Goal of the exercise:
Exactly as they appear below, repeat the lines from the one with "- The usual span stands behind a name" through the one with "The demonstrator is", and no others.
[Start of section]
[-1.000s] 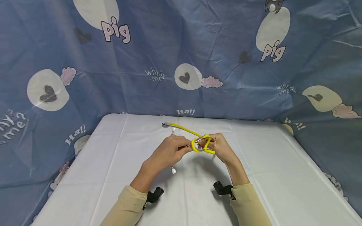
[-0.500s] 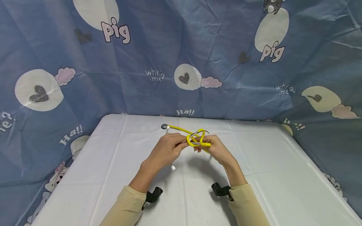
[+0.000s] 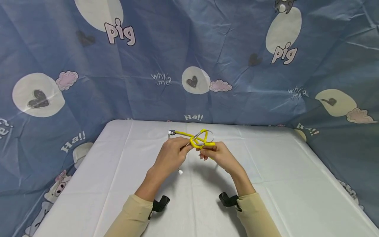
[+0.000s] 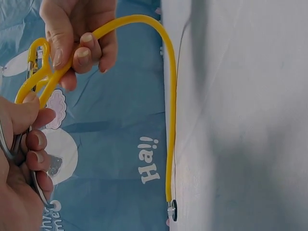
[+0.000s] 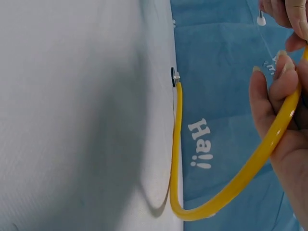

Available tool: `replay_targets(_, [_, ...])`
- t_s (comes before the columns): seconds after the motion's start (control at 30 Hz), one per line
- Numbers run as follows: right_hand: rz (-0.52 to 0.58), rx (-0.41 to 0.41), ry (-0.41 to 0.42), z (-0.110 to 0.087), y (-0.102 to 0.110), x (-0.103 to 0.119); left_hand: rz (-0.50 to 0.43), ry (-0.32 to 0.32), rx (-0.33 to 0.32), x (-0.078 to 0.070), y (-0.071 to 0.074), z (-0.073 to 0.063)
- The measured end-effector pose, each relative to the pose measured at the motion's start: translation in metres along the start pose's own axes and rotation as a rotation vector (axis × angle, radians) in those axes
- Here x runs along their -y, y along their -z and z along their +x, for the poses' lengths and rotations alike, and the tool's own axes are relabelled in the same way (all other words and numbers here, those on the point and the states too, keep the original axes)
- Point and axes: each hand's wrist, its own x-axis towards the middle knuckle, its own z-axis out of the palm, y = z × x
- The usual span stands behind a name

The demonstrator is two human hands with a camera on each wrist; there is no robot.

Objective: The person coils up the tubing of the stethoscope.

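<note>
A stethoscope with yellow tubing (image 4: 172,120) is held up between both hands over the table's far half. My left hand (image 3: 171,154) grips its metal ear tubes, and a white eartip (image 3: 180,171) sticks out below that hand. Close on the right, my right hand (image 3: 226,159) pinches the tubing between thumb and fingers, just below where it loops and crosses over itself. From there the tubing bends round to the chest piece (image 5: 176,76), which lies by the table's far edge. Another eartip (image 5: 261,20) shows beside the left fingers in the right wrist view.
A white cloth (image 3: 118,191) covers the table. Behind it hangs a blue printed curtain (image 3: 242,98), which also drops along both sides. Black wrist cameras (image 3: 161,204) sit at the ends of the beige sleeves (image 3: 257,214).
Both hands have shifted left and away from the person, carrying the looped tubing along. The right thumb and fingers have moved below the loop. The chest piece has barely moved.
</note>
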Motion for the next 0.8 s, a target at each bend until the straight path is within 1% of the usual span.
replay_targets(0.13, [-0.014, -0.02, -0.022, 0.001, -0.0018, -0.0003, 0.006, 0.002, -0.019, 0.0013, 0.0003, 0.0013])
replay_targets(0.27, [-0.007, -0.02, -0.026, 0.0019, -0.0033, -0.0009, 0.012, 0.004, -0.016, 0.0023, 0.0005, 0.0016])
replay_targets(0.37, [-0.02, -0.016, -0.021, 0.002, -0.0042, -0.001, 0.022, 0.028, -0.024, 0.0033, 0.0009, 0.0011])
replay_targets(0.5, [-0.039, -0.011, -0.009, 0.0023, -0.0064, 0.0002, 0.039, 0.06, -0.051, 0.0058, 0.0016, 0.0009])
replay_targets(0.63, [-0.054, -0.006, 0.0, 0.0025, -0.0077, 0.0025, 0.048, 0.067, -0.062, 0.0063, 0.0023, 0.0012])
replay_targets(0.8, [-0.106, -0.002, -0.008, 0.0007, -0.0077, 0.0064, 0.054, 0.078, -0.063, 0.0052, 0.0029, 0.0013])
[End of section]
Answer to this exercise:
- The usual span stands behind a name

The demonstrator is two human hands with a camera on each wrist; there is no robot.

What has been written completes the answer.